Once he learned Torres Calderon had consumed alcohol before driving, he asked him to undergo a passive breath test, then a breath screening test. “I said, ‘I had the accident two hours ago, I’ve been drinking after the car accident, I don’t think you should breathalyse me’,” Torres Calderon said.

“They said, ‘You need to do this or we’re going to arrest you’. And I was like, ‘OK’. I’m in a foreign country and I didn’t know too much what the rules are here. “Of course I was very focussed that [I was] still alive.
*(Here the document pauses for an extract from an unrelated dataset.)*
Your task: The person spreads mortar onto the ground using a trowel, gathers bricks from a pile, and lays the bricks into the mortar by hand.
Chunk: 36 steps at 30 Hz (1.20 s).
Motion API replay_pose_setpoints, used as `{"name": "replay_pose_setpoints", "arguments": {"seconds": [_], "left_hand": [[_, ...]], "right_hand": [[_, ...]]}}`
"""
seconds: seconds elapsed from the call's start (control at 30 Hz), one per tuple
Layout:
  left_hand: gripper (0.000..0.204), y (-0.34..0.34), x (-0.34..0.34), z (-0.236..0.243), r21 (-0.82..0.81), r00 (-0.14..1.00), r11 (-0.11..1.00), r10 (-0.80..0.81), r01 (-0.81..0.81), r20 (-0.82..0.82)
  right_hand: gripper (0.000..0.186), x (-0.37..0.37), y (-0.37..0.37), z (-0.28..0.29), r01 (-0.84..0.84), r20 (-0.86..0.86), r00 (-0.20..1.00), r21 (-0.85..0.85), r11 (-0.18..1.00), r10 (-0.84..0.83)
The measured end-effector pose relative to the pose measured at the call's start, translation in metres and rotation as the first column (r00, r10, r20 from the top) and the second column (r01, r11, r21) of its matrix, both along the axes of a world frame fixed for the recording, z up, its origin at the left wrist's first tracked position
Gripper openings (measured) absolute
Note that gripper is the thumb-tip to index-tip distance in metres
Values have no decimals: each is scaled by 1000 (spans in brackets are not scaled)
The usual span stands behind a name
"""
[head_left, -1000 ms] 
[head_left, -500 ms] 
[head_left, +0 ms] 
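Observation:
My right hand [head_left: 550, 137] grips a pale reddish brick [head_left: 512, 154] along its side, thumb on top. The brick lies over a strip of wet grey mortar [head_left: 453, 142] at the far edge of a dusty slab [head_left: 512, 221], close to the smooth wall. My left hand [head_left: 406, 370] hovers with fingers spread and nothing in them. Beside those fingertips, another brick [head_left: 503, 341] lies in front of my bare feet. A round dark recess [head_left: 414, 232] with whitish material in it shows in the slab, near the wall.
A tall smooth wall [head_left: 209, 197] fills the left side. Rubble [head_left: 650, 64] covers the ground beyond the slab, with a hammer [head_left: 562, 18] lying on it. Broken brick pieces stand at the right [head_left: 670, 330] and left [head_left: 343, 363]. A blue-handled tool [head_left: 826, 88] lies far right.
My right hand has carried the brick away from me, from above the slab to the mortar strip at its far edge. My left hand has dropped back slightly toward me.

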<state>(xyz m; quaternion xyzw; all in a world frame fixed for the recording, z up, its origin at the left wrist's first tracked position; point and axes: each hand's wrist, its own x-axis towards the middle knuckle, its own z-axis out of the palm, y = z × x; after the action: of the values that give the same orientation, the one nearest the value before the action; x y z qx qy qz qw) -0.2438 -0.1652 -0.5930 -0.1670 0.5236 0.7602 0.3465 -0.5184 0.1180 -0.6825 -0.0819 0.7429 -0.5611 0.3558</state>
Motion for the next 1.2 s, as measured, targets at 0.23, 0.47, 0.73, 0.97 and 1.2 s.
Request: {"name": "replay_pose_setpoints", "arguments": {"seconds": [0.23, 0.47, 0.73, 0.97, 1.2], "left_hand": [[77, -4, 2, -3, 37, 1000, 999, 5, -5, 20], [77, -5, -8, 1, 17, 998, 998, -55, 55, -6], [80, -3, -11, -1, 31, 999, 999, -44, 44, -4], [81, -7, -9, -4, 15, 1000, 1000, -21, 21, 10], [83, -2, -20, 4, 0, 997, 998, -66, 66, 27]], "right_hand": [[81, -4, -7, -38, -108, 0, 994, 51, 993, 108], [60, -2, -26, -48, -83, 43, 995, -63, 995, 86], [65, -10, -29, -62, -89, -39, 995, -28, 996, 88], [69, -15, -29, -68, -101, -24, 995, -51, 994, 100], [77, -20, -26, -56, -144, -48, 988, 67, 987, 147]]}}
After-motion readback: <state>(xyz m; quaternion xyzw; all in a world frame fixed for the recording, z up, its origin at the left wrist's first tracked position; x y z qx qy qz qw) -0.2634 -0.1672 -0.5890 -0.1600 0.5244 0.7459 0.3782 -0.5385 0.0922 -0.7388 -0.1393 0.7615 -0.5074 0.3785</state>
I just wanted it to be over.”

In his evidence to the High Court, Torres Calderon said he did not realise he could ask the constable to leave, or refuse to take the test. He said he thought the constable had “total authority”.

After the screening test, Torres Calderon was taken to the police station, where he blew 534 micrograms of alcohol per litre of breath. The legal limit is 250mcg after it was lowered from 400mcg in 2014.

Justice Duffy said in her judgment police had implied licence to enter a property, but that extended no further than was necessary to communicate with the occupant.

The owner or occupier of the property had to then give them permission to go any further. Torres Calderon had not given consent to the constable to enter his bedroom, which meant the breath test was unlawfully obtained, she said.

The photographer had “innocently” drunk a large glass of wine in the nearly two hours between the crash and the breath test, and there was no evidence to suggest he was over the legal limit when the incident occurred, she said.

Torres Calderon said the conviction had made travelling and applying for New Zealand work visas more complicated, and had caused him a great deal of anxiety.

“It’s important to tell people that they can ask [the police] to leave. I also think it’s important for the police to have a clear procedure, because at this stage it’s been two years and it’s been a lot of time and energy and stress that I’m not going to get back.”